Häufig werden die Schiffe zur Adventszeit von den Reedereien besonders ausgestattet, wenn die Fahrten über Weihnachten andauern. So sorgt beispielsweise ein Weihnachtsbaum inklusive Baumschmuck, bunte Teller sowie Süßigkeiten und Punsch an Bord für festliche Stimmung. Ob der Weihnachtsbaum unter Deck oder an der Spitze des Schiffsmasts befestigt wird, hängt dabei ganz vom Wetter bzw. dem Geschmack der Seeleute ab. Manchmal wird die Weihnachtstanne schon Monate zuvor an Bord gebracht.
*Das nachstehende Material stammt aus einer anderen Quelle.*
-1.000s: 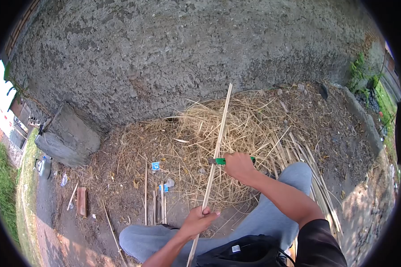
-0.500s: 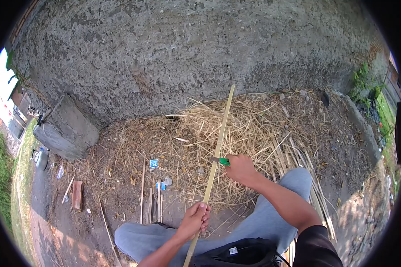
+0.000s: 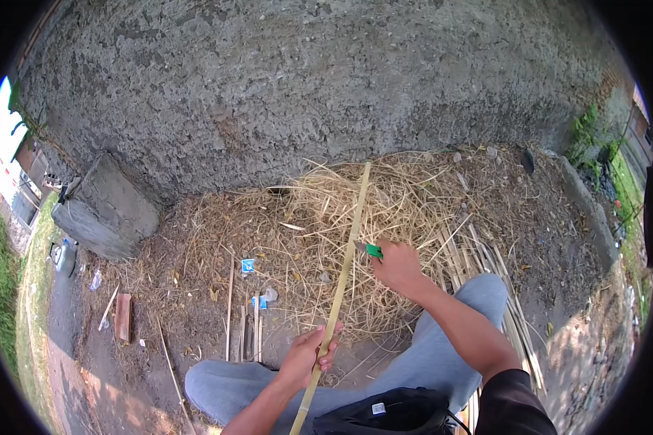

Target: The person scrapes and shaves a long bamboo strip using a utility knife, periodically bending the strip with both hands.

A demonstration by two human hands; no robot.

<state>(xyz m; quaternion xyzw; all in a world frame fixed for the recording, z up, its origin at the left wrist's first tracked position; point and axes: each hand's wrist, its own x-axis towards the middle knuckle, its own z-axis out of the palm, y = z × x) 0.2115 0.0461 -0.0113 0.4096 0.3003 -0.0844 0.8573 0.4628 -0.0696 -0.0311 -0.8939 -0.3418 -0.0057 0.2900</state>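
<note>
A long, pale bamboo strip (image 3: pixel 346 279) slants from my lap up toward the wall. My left hand (image 3: pixel 303 360) is closed around its lower part. My right hand (image 3: pixel 399 270) grips a knife (image 3: pixel 374 250) by its green handle. The short blade points left and meets the strip's right edge around mid-length; whether it touches cannot be made out. Beneath the strip's upper half lies a heap of thin bamboo shavings (image 3: pixel 406 196).
A rough grey wall (image 3: pixel 305 87) rises behind the heap. Bamboo slats (image 3: pixel 511 312) lie by my right knee, thin sticks (image 3: pixel 257 333) by my left. A concrete block (image 3: pixel 112 206), a brown wood piece (image 3: pixel 123 317) and blue wrappers (image 3: pixel 248 266) are at left. A black bag (image 3: pixel 406 417) rests in my lap.
The strip has slid down toward me, its far tip now lower. The knife has risen slightly and moved from across the strip to its right edge. My left hand has shifted its hold.
</note>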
Dann ist Kühlung nötig, um bis zum 24. Dezember durchzuhalten. Also landet sie schon einmal beim Gemüse im Kühlraum. „Wenn sie dann in den Tropen aufgestellt wurde, stand am nächsten Tag nur noch das Gerippe ohne Nadeln da”, weiß Umbach zu berichten.
Ohne die christliche Seefahrt würde Weihnachten wohl lange nicht so wie heute in aller Welt gefeiert werden. Letztendlich waren es die Seeleute, die die Weihnachtsbräuche um die Welt schipperten – wie zum Beispiel die aus dem Erzgebirge stammenden Seefahrer, die den mit Kerzen geschmückten Tannenbaum um 1660 in der übrigen Welt einführten. Die Geschichte vom Nikolaus dagegen importierten holländische Seeleute 1621 nach Amerika. In Manhattten stellten sie die „Sinterklaas”-Statue zum Dank für die gelungene Überfahrt auf, denn Sankt Nikolaus ist bekanntlich der Schutzpatron der Kaufleute, Seefahrer und Kinder.